Medicare remains a good deal for most seniors. Despite a record 17.5 percent increase in premiums announced Sept. 3 by the Bush administration, monthly Medicare costs are a bargain compared to what many people must pay for private health insurance.
What’s more troubling is the Medicare cost trend line. In the past five years, Medicare premiums have increased by more than 60 percent. Just this year and last year, the premiums have gone up more than 30 percent. The government has not been able to restrain costs, instead adding to them with a poorly designed prescription drug benefit and an HMO-benefiting privatization scheme. The problem is only going to get worse as the looming baby-boomer retirement begins.
The new premium will be about $78 a month next year. For seniors who can’t afford it, Medicaid will cover part or all of the costs. That’s not bad for comprehensive coverage. But for seniors, many of whom live on a fixed income, it’s the specter of rate increases to come that is troubling. Double-digit increases are unsustainable.
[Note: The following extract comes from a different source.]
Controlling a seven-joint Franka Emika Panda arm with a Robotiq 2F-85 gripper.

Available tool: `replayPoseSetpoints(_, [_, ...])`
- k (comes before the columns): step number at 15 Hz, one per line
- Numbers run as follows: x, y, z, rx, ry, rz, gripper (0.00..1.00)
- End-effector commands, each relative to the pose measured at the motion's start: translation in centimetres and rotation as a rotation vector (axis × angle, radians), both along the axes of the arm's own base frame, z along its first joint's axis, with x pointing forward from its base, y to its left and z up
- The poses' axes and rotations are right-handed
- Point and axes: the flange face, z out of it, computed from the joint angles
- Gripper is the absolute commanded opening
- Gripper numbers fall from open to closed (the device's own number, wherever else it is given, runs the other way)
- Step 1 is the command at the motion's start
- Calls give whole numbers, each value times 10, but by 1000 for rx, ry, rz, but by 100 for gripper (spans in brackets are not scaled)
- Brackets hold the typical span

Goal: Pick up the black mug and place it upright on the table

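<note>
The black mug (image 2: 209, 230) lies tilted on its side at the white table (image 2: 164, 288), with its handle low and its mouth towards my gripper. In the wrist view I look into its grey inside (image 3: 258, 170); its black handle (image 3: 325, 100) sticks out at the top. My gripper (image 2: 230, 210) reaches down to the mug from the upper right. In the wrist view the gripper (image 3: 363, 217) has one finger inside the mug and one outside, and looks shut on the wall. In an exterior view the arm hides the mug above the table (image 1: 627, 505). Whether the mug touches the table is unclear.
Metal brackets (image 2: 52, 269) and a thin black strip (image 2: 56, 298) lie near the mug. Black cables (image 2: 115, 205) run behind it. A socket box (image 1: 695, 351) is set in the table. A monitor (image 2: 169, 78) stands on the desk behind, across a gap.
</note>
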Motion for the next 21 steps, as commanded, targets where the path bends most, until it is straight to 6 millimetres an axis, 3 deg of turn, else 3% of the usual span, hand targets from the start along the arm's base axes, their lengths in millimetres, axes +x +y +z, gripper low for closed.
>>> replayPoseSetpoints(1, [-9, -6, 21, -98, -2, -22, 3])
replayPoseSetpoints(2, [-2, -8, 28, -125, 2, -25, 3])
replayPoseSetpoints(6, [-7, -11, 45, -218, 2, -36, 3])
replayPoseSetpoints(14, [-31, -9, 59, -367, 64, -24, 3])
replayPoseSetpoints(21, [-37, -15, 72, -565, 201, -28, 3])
That leaves three choices: reduced benefits, even-higher premiums or higher taxes.
Medicare’s financial instability is also on a collision course with Social Security and the country’s huge deficit and projected national debt. According to the Congressional Budget Office, the deficit for this year is $422 billion and the national debt could balloon to almost $5 trillion during the next 10 years.
The Bush administration has put today’s policies on the country’s credit card. We will be paying for tax cuts, war and unsound government spending for years to come. The Medicare premium increase demonstrates a failure to hold the line on costs. More troubles are on the way.